[Exercise instructions] Scan the records for the string "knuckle" and copy every line that holds it.

[Data for the task]
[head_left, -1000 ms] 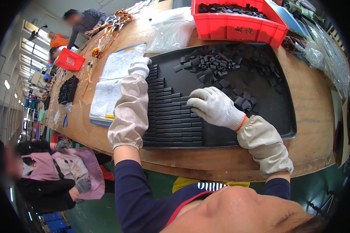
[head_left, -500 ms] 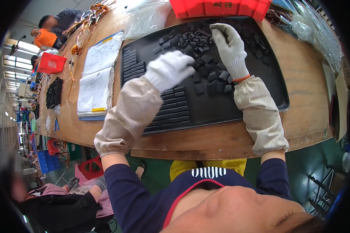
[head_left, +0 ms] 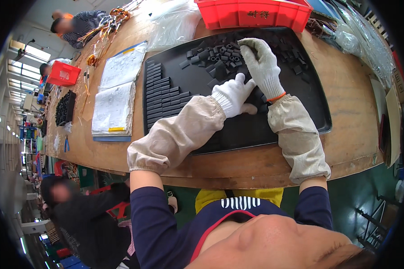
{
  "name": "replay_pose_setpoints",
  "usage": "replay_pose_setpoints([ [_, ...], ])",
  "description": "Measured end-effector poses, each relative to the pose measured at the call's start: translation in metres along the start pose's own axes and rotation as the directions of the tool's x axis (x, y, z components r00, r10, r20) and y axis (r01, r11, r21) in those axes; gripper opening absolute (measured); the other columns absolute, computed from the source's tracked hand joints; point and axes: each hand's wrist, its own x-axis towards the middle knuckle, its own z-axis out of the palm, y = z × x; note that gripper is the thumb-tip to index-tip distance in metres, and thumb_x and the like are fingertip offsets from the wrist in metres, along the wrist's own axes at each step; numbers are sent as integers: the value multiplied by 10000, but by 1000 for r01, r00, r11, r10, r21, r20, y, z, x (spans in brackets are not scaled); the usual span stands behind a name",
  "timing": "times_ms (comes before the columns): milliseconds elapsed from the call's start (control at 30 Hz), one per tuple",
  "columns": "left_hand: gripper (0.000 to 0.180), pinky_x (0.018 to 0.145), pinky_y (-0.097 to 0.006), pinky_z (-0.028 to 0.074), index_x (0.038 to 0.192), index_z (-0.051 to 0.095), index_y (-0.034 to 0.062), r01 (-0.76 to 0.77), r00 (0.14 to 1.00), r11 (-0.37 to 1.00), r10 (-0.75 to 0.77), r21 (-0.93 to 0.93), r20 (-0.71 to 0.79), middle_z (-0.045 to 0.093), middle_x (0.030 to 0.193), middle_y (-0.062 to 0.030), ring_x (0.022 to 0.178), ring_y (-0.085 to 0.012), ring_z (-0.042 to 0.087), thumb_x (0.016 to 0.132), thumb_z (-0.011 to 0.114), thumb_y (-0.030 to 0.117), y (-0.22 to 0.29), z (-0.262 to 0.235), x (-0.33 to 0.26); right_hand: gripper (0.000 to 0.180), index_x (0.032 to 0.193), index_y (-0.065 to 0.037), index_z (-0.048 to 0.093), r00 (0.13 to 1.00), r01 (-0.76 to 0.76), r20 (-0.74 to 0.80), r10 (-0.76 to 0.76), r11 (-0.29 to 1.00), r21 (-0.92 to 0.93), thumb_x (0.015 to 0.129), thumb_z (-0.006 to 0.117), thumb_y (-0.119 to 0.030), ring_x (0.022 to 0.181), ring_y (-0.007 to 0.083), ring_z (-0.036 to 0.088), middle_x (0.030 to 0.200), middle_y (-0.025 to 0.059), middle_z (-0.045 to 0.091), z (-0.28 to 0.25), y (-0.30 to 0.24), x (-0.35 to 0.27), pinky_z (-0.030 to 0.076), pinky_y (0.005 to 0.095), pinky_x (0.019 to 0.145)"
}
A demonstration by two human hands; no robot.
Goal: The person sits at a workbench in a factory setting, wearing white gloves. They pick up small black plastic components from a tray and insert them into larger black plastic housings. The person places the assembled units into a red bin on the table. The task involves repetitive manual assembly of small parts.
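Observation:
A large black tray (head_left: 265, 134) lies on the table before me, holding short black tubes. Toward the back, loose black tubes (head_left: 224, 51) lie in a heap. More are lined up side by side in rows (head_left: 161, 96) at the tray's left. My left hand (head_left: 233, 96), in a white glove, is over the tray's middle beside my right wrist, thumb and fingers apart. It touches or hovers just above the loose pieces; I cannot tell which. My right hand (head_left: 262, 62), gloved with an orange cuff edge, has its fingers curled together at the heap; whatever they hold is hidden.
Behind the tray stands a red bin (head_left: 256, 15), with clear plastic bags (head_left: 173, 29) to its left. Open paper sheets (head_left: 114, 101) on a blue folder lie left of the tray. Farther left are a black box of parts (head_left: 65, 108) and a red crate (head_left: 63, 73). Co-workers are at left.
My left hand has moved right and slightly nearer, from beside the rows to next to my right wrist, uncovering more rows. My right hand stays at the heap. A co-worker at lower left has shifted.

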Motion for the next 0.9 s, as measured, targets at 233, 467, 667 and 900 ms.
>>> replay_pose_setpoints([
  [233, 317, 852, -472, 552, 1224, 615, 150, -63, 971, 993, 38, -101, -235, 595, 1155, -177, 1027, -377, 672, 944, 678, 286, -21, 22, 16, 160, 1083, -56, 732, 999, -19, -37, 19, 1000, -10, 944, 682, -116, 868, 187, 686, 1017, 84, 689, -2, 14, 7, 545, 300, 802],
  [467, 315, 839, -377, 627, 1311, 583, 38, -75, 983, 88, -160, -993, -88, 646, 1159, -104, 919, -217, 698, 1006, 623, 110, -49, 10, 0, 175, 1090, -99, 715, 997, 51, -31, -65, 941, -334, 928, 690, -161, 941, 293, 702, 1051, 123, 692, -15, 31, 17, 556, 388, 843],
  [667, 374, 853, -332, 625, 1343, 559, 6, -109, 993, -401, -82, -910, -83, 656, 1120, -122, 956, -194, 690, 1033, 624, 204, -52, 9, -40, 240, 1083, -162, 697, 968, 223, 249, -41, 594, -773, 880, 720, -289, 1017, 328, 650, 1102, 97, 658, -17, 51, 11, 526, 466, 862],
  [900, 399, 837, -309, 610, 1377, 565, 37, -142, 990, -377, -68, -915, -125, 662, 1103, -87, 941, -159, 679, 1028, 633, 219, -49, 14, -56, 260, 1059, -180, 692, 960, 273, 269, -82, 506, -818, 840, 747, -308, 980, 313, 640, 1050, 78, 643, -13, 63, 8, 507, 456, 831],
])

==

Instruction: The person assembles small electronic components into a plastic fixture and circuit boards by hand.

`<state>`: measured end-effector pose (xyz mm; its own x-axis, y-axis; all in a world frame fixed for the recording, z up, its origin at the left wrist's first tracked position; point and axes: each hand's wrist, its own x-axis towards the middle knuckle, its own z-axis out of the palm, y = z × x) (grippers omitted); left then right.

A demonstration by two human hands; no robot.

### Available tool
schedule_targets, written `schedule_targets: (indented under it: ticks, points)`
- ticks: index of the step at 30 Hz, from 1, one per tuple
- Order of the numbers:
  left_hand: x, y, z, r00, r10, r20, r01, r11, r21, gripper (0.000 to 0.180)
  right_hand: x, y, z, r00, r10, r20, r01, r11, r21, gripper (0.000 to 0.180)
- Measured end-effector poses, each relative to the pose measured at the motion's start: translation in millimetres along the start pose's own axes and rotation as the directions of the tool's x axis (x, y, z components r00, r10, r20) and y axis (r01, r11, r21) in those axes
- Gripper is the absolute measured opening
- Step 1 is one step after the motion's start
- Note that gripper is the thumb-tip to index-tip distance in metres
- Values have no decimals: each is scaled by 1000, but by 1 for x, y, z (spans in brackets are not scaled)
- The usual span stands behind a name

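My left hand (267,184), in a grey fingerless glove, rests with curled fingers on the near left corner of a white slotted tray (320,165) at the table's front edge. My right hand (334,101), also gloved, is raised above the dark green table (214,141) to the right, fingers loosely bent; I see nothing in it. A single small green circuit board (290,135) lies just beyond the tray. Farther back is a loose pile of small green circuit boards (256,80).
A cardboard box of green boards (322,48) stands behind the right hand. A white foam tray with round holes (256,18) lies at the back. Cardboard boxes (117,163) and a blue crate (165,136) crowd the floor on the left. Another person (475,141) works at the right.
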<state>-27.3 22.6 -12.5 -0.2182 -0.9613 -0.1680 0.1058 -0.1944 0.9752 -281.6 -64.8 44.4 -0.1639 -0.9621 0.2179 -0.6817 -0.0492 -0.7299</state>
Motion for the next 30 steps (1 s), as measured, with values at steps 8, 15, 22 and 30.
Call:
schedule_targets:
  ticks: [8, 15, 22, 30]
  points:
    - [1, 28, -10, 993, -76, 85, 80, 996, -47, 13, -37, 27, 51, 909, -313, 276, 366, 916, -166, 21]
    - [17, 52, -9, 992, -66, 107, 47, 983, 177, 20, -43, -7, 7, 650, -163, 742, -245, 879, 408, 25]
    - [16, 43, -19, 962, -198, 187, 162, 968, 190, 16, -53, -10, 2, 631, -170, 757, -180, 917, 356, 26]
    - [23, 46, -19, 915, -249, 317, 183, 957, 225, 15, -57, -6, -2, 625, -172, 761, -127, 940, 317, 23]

[Answer area]
  "description": "Measured end-effector poses, each relative to the pose measured at the call's start: translation in metres along the start pose's own axes and rotation as the directions of the tool's x axis (x, y, z components r00, r10, r20) and y axis (r01, r11, r21) in those axes; gripper opening absolute (measured); the other columns absolute, computed from the source's tracked hand joints; point and axes: each hand's wrist, its own x-axis towards the middle knuckle, its own z-axis out of the palm, y = z × x; note that gripper is the thumb-tip to index-tip distance in metres, and thumb_x and the like are fingertip offsets from the wrist in metres, along the wrist's own axes at each step; numbers are sent as integers: the value multiplied by 10000, but by 1000 for r01, r00, r11, r10, r21, r20, y, z, x (spans in brackets are not scaled); the usual span stands behind a name",
`<state>`: measured end-effector pose (xyz mm; its own x-axis, y-axis; all in a world frame fixed for the recording, z up, its origin at the left wrist's first tracked position; point and axes: each hand's wrist, its own x-axis towards the middle knuckle, its own z-axis out of the palm, y = z × x) (grippers omitted); left then right.

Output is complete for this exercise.